Search

A Night at The Warming Centers

Six people died from exposure in Sacramento on the night of the big storm at the end of January 26-27, 2021. The city refused to open the warming centers that were funded specifically to prevent such a tragedy, and even though the forecast for the storm was severe.


Dozens more of the unhoused have died in Sacramento since then. The two warming centers were briefly opened but then closed again for at least 10 days because of a case of covid. A new warming center has since been opened in South Sac, at the Seventh Day Adventist Church on Lemon Hill, but only the main one across the street from Cesar Chavez Plaza has finally reopened downtown.


I grabbed my backpack and some blankets and went to see what it was like to camp out in such a place firsthand.


Wandering around downtown carrying blankets seems to make people think you look extremely homeless, by the way. Passing by Cesar Chavez one immediately notices that there are still plenty of unhoused people camping out on the sidewalks and not in a shelter. I walked up to the Galleria Warming Center and someone let me in the gate. There was staff at a table inside, who asked if I had the bracelet. I did not. The staff said it was full of 35 people and immediately became concerned about who specifically had let me in, more worried about that than where I could sleep. I asked where else I could go for the night. "Right out back out the gate," she said. And after that? “I don’t know. We can’t take any more people in tonight...Is somebody opening the gate?”


Another member of staff, an older gentleman, was much more sympathetic. He said the City Hall parking garage was closed, which was supposed to be for the overflow of campers who couldn't get into the warming center. The best he could suggest was camping on the sidewalk in front of the gate to the warming center, where some people were already sleeping. Or I could show up early the next day to guarantee a spot, but then someone else would have to sleep on the sidewalk in front of the gate. Survival of the fittest.


I checked out the parking garage anyways, but some security guards called me out and it did not seem like a nice or warm place to sleep. Only better than the sidewalk if it happened to be raining, which it wasn't.

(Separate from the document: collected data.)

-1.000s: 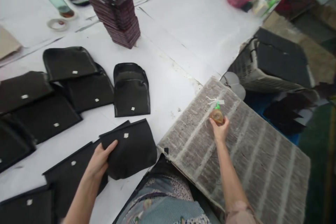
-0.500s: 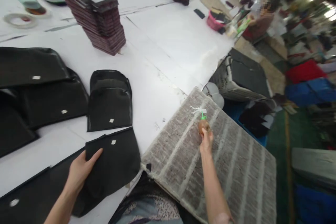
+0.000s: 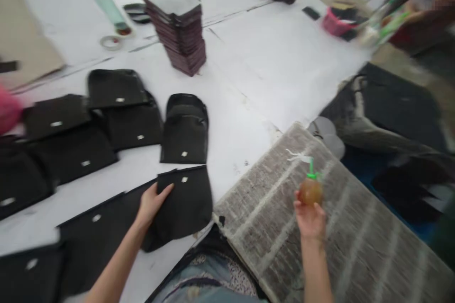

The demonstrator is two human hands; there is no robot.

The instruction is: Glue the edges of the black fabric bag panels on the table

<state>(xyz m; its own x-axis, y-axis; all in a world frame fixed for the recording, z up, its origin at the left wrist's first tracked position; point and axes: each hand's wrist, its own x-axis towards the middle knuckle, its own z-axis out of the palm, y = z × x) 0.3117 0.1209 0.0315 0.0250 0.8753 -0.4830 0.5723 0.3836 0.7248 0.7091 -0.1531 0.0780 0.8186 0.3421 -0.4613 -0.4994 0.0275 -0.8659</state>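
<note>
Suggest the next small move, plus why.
Probably move the right hand and its bottle toward the black piece at the left hand: the left hand touches that piece, while the green-tipped bottle is held over the striped board, apart from the piece.

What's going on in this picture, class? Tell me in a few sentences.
A person's left hand touches a black panel on a white table, while the right hand holds an amber bottle with a green tip over a grey striped board. Other black pieces lie nearby, and a maroon stack stands farther back.
</note>
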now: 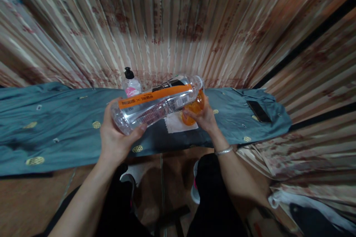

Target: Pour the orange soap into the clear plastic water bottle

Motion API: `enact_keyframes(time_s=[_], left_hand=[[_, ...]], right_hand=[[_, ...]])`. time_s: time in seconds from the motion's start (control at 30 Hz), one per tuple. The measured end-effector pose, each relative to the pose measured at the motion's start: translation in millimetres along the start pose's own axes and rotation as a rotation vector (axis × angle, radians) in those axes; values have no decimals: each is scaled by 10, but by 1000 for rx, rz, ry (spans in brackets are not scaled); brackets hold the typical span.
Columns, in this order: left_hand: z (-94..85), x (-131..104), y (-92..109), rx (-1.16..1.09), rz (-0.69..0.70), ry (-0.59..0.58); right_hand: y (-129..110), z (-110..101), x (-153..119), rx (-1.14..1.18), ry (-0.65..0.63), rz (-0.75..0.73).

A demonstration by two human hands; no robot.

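Bottle, clear and tilted, lies across the centre of the frame with its base at the left and its neck at the upper right. Its silver label carries an orange band with dark characters that appear upside down, an × among them; they are too soft to read surely. A barcode shows near the neck, beside a black panel whose lettering I cannot make out.

The left hand is wrapped around the base, thumb along the lower side. The right hand has its fingers curled around an orange container just under the neck; whether the two touch cannot be told.

Below the container, a white tissue lies on a blue-green cloth with yellow prints, spread across the middle of the frame. Behind the bottle's left half stands a black-capped dispenser with a pink mark. A dark phone lies at the right of the cloth. Pleated, red-patterned curtain fills the top; tiled floor shows below.
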State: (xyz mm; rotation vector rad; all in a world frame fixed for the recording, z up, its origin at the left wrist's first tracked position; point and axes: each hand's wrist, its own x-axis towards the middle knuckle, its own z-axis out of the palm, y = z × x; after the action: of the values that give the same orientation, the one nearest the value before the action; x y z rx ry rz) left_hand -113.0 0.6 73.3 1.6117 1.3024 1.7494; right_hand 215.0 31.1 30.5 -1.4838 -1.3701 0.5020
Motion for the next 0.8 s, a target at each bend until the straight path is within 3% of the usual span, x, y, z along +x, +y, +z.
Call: enact_keyframes(time_s=[0.8], left_hand=[[50,-47,-7,-14,-4,-15]], right_hand=[[145,-3,-35,-40,-52,57]])
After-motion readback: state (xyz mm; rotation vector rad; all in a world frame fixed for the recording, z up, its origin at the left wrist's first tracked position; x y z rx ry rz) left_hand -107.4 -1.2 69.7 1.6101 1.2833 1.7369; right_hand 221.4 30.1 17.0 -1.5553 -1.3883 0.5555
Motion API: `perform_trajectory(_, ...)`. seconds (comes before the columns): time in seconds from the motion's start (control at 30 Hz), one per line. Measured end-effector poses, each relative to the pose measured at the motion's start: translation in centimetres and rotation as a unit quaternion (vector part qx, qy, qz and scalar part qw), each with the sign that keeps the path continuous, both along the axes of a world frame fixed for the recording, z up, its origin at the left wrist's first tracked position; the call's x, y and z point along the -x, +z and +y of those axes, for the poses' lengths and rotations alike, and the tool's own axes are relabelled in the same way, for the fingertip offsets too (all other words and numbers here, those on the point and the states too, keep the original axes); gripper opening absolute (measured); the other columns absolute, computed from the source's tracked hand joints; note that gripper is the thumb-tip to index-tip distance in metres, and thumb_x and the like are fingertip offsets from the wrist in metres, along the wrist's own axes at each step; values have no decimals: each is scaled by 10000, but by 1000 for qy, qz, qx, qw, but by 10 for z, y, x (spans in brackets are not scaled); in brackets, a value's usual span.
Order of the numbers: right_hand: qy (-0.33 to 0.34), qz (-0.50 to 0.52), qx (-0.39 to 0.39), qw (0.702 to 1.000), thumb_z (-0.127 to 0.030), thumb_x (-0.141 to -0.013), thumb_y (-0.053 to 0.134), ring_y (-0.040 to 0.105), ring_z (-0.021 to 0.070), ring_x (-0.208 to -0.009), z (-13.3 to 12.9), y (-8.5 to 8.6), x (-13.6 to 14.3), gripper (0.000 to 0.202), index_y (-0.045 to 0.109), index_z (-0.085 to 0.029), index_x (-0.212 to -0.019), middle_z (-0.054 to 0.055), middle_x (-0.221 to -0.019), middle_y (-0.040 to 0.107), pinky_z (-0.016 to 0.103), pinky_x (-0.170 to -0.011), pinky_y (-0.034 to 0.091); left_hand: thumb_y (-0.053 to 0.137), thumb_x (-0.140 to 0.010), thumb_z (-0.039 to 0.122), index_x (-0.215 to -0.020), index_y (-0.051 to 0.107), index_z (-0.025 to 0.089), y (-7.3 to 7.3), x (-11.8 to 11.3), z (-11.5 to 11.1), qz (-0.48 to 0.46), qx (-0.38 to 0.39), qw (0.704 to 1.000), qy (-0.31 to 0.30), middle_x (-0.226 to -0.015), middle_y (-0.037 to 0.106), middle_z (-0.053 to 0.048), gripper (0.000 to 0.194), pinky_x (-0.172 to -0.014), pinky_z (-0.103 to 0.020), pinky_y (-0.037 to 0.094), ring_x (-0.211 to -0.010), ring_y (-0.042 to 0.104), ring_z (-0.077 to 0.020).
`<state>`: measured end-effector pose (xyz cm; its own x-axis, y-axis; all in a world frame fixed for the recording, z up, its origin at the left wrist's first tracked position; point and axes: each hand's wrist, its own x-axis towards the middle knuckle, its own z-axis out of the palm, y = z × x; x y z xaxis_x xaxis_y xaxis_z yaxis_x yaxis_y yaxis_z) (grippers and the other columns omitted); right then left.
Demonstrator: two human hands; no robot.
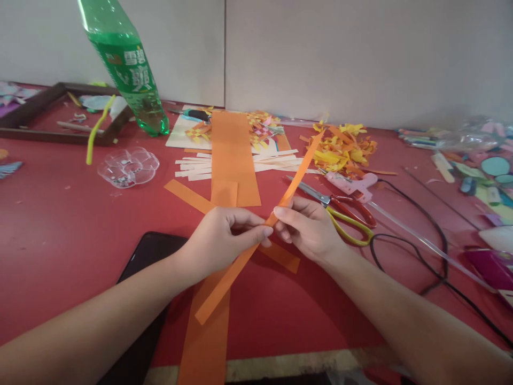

So I went to the warming center that just opened up in South Sac, which was not within walking distance and I only heard about it because some of the organizers told me about it. It was clearly not common knowledge among the unhoused community that it exists, nor is it accessible for the people camping out around downtown Sacramento.


They let me in after 11 pm, which was nice because the guy at the front who took my name and temperature said I'd have to get there at 5:30 pm in the future if I wanted to stay there. There were some clean bathrooms, and the cots were socially distanced, with masks required at all times, but the setup was a bit paranoia-inducing since the cots were in the middle of the room where they are watched by staff all night long, and other staff or security guards continually walk by on patrol.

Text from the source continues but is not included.